Could you repeat the whole listing below exactly as it stands?

*** Information provided Section Begins ***

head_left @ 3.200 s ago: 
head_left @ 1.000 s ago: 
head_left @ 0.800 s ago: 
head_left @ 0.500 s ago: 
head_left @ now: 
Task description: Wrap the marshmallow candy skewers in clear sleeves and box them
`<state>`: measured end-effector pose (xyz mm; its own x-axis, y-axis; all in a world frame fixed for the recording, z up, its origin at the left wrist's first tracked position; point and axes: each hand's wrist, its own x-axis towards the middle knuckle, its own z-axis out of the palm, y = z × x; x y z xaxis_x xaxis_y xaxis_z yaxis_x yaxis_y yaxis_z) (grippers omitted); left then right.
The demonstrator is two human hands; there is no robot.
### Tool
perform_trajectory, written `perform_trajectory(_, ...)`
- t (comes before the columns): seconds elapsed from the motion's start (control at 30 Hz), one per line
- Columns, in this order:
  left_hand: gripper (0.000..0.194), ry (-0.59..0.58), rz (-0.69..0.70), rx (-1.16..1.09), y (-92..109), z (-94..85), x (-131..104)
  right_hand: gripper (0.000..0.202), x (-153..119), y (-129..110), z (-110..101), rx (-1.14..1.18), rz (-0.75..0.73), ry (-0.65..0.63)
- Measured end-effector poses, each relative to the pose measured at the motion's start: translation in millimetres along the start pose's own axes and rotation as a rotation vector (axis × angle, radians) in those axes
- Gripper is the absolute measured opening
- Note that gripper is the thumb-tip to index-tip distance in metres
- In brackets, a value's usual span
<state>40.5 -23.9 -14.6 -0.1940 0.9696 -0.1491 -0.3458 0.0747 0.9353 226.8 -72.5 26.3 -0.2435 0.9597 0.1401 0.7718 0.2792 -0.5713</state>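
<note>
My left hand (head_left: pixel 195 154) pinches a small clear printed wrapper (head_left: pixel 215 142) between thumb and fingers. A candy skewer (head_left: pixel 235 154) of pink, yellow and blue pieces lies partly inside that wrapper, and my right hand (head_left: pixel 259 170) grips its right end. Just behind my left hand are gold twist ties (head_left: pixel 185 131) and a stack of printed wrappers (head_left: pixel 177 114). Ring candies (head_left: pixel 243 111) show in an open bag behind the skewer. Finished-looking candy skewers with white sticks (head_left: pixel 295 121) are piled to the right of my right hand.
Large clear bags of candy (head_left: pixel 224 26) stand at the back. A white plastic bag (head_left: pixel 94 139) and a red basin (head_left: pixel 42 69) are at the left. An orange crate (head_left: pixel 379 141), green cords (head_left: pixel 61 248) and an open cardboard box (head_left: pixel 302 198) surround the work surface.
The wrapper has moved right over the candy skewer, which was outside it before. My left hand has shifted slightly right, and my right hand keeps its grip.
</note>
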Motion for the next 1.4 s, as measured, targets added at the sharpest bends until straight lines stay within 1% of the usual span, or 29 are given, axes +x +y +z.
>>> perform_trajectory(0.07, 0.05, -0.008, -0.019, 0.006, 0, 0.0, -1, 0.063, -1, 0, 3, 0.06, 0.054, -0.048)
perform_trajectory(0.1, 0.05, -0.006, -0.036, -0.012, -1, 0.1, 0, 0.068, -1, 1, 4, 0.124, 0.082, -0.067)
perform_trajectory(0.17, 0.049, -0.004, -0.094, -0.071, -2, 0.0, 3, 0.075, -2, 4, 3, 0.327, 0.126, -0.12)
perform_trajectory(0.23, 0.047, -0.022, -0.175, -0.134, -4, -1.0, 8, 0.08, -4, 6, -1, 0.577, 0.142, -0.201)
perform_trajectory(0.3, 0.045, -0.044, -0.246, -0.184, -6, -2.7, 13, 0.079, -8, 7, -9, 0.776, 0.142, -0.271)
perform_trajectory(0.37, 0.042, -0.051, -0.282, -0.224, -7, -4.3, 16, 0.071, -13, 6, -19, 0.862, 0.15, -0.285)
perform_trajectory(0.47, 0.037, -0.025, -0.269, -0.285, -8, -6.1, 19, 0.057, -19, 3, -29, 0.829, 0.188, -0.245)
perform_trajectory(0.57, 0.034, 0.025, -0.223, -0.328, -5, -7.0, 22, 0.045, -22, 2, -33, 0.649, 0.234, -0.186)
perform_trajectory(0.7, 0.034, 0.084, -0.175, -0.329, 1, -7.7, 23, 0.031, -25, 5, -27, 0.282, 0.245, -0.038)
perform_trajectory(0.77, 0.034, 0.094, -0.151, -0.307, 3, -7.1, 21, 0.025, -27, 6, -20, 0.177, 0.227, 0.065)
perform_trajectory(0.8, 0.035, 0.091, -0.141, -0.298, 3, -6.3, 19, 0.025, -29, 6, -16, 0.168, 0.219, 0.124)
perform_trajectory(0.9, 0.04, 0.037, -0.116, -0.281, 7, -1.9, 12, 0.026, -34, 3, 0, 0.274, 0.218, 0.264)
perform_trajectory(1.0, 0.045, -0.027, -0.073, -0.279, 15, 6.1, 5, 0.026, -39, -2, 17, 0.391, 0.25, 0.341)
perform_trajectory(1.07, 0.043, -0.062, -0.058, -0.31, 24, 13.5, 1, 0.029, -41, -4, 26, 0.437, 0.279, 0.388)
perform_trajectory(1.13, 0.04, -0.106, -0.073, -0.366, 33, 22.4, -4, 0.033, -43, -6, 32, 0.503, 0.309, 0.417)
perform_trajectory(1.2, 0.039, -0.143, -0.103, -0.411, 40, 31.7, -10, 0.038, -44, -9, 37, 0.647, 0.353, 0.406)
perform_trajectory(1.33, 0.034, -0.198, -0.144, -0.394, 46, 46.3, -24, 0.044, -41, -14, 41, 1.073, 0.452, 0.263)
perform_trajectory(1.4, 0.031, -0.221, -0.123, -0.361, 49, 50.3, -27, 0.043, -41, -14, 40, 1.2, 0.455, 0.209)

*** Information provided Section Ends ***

Final answer:
head_left @ 3.200 s ago: 
head_left @ 1.000 s ago: 
head_left @ 0.800 s ago: 
head_left @ 0.500 s ago: 
head_left @ now: 
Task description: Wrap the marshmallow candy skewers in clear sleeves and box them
`<state>`: measured end-effector pose (xyz mm; its own x-axis, y-axis; all in a world frame fixed for the recording, z up, its origin at the left wrist's first tracked position; point and axes: each hand's wrist, its own x-axis towards the middle knuckle, its own z-axis out of the palm, y = z × x; x y z xaxis_x xaxis_y xaxis_z yaxis_x yaxis_y yaxis_z) (grippers omitted); left then right.
The demonstrator is two human hands; there is no robot.
### Tool
perform_trajectory, written `perform_trajectory(_, ...)`
- t (comes before the columns): seconds elapsed from the motion's start (control at 30 Hz), one per line
- Columns, in this order:
  left_hand: gripper (0.000..0.194), ry (-0.59..0.58), rz (-0.69..0.70), rx (-1.16..1.09), y (-92..109), z (-94..85), x (-131..104)
  right_hand: gripper (0.000..0.202), x (-153..119), y (-129..110), z (-110..101), rx (-1.14..1.18), rz (-0.75..0.73), ry (-0.65..0.63)
- Measured end-effector poses, each relative to the pose measured at the motion's start: translation in millimetres along the start pose's own axes and rotation as a rotation vector (axis × angle, radians) in those axes
- Gripper is the absolute measured opening
- Note that gripper is the thumb-tip to index-tip distance in metres
- In brackets, a value's usual span
<state>40.5 -23.9 -14.6 -0.1940 0.9696 -0.1491 -0.3458 0.0747 0.9353 226.8 -72.5 26.3 -0.2435 0.9597 0.1401 0.7718 0.2792 -0.5713</state>
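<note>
My left hand (head_left: pixel 195 154) pinches a small clear printed wrapper (head_left: pixel 215 142) between thumb and fingers. A candy skewer (head_left: pixel 235 154) of pink, yellow and blue pieces lies partly inside that wrapper, and my right hand (head_left: pixel 259 170) grips its right end. Just behind my left hand are gold twist ties (head_left: pixel 185 131) and a stack of printed wrappers (head_left: pixel 177 114). Ring candies (head_left: pixel 243 111) show in an open bag behind the skewer. Finished-looking candy skewers with white sticks (head_left: pixel 295 121) are piled to the right of my right hand.
Large clear bags of candy (head_left: pixel 224 26) stand at the back. A white plastic bag (head_left: pixel 94 139) and a red basin (head_left: pixel 42 69) are at the left. An orange crate (head_left: pixel 379 141), green cords (head_left: pixel 61 248) and an open cardboard box (head_left: pixel 302 198) surround the work surface.
The wrapper has moved right over the candy skewer, which was outside it before. My left hand has shifted slightly right, and my right hand keeps its grip.
</note>
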Motion for the next 1.4 s, as measured, targets added at the sharpest bends until straight lines stay within 1% of the usual span, or 29 are given, axes +x +y +z.
>>> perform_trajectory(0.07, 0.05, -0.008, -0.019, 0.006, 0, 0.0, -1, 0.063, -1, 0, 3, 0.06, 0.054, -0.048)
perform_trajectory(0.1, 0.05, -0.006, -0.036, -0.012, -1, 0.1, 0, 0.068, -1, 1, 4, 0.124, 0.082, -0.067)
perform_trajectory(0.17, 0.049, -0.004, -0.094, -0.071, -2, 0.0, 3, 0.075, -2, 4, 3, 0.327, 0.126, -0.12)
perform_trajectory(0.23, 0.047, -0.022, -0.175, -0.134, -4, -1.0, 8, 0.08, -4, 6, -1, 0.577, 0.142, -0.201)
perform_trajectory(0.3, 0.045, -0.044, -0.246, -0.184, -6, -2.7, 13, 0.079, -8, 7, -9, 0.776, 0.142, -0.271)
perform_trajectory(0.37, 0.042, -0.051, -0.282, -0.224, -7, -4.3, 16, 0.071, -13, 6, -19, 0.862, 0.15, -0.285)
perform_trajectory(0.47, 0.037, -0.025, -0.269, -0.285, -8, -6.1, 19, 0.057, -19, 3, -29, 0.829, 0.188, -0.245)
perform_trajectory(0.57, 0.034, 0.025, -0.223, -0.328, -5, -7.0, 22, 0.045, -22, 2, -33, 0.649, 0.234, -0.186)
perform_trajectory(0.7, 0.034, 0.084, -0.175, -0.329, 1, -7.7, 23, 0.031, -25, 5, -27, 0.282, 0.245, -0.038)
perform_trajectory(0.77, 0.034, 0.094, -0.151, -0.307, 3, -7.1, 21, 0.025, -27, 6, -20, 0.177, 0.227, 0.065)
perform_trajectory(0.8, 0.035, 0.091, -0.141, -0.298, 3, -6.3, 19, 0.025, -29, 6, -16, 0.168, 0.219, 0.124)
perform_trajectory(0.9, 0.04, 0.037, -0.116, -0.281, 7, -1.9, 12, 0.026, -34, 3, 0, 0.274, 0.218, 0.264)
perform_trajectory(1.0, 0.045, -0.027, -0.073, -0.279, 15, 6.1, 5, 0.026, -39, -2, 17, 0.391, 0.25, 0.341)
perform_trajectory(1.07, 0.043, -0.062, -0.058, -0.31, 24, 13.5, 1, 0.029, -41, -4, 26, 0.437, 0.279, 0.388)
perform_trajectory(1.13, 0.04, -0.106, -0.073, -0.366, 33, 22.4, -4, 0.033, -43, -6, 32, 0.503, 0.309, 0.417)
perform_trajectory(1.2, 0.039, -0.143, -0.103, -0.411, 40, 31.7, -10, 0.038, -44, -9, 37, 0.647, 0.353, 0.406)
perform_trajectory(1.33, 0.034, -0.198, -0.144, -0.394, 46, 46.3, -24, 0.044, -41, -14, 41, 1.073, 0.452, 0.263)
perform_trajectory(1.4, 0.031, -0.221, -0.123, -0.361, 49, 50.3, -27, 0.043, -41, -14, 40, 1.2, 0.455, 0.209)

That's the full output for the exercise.